Friday, February 29, 2008

Implementing LISP's ITERATE macro in Groovy

I've always been a big fan of posts like Why Ruby is an acceptable LISP and Paul' Graham's Revenge of the Nerds, even though I despise the syntax of LISP. I love that, aside from the requisite flame posts, these types of posts tend to stir up great efforts from skilled programmers to show the relative merits of their personal lingua franca.

I've worked with Java for well over 10 years now not because I felt it was the best language, but because I felt that combined with the JVM it offered the best compromise between language features, portability, vendor independence, library availability, and mainstream acceptance.
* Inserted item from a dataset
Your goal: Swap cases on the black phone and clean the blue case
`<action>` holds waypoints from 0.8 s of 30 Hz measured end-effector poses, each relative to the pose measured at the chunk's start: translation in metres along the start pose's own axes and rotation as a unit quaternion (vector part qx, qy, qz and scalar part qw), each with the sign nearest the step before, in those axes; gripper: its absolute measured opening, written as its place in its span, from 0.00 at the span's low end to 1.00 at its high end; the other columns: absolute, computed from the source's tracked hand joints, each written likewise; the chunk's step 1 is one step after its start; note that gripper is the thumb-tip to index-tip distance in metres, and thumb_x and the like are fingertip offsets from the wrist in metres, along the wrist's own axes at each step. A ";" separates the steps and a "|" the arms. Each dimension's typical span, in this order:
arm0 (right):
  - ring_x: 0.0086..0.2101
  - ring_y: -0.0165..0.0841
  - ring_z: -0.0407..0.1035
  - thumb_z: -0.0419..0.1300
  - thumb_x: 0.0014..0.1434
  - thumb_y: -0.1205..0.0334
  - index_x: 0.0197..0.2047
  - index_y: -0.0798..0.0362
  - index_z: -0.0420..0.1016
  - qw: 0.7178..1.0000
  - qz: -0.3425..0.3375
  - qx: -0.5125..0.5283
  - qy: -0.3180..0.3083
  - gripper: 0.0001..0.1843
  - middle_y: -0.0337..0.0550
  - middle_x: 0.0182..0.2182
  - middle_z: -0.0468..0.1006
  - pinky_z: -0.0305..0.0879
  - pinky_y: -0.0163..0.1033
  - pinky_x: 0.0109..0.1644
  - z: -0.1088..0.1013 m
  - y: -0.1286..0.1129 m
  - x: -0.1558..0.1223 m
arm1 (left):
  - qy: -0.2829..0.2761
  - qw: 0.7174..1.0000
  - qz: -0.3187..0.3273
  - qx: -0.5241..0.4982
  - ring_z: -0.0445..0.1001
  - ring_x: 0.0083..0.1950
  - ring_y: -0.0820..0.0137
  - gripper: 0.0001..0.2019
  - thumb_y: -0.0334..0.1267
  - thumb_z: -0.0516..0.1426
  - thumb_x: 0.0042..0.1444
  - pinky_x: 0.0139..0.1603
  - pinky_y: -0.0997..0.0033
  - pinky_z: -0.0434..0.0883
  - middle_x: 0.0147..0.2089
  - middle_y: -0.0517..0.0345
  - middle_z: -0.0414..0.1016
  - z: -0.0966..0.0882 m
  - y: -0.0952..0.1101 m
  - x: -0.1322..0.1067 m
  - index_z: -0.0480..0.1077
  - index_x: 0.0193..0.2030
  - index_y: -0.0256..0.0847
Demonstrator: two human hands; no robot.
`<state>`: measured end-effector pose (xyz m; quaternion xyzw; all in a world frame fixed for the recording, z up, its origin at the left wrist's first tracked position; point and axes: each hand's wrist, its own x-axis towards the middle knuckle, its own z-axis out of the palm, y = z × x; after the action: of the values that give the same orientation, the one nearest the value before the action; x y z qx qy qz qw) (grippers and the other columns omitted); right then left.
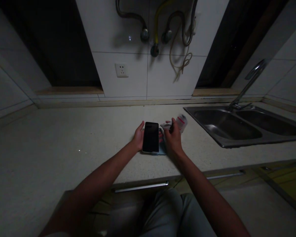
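Note:
A black-screened smartphone [151,137] is held upright along its sides by my left hand [138,136], thumb at the left edge and fingertips showing past the right edge. To its right, my right hand [173,140] is closed, pinching a pale crumpled piece [166,125] that looks like a cloth or wipe. Just beyond that hand is a small clear plastic packet [182,122] with a red strip, blurred; whether the hand grips it too I cannot tell. A bluish flat thing [162,149] lies on the counter, partly hidden behind the phone and right hand.
The pale countertop [108,131] runs across the view. At the right is a steel double sink [223,126] with a tall curved faucet [248,84]. A wall socket [121,70], hoses and valves [144,34] are on the tiled wall. Drawer handles [141,188] line the front edge.

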<state>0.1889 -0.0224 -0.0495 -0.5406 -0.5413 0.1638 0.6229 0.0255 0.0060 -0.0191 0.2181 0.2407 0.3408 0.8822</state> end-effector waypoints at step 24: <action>0.40 0.40 0.66 0.54 0.65 0.68 0.48 0.53 0.80 0.880 -0.260 -0.310 -0.248 0.15 0.52 0.39 0.75 0.62 0.41 0.42 0.021 -0.039 -0.001 | 0.028 0.996 0.021 -0.078 0.79 0.46 0.51 0.35 0.64 0.44 0.62 0.51 0.52 0.71 0.42 0.39 0.80 0.000 -0.006 0.007 0.73 0.50 0.32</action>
<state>0.1558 -0.0269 -0.0199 -0.4877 -0.8222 -0.0511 0.2890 0.0329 0.0064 -0.0242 0.1437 0.2337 0.3831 0.8821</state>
And the emergence of Groovy and Grails on that platform has rejuvenated my confidence in the platform despite the crossfire from the likes of Ruby/Rails, Flex/Flash/Actionscript, C#/.NET, and others.

So with that in mind, I decided it might be fun to play around with the idea of implementing one of LISP's extremely powerful macros, ITERATE, in Groovy. If you haven't seen the ITERATE macro, it's well worth a look because it shows how LISP's macro facility can be used to elegantly implement many looping constructs that often require entirely new keywords and/or syntax in other languages. Here are some simple examples taken directly from the ITERATE manual:

Example: collect the numbers from 1 to 10 into a list, and returns the list
  (iter (for i from 1 to 10)
(collect i)) => (1 2 3 4 5 6 7 8 9 10)
Example: collect all the odd numbers in a list
  (iter (for el in list)
(if (and (numberp el) (oddp el))
(collect el)))
Example: take the keys of an alist and returns a new alist associating the keys with their positions in the original list
  (iter (for (key . item) in alist)
(for i from 0)
(declare (fixnum i))
(collect (cons i key)))
And here's a contrived example from one of the blog posts above attempting to show some of the macro's capability:
  (iter (for x in '(1 2 3 -4 -10 -43 49 49 8934))
(until (= (sqrt 7) x))
(collect x into collection)
(finding x maximizing (abs x) into y)
(finally (return (list collection y))))
;; ((1 2 3 -4 -10 -43) -43)
So with that in mind, I've started prototyping what it might look like in Groovy, whether it can truly be implemented, and whether it's even needed (e.g. the simplest example above is built directly into the Groovy language as 1..10). And I'll be posting results here as I go.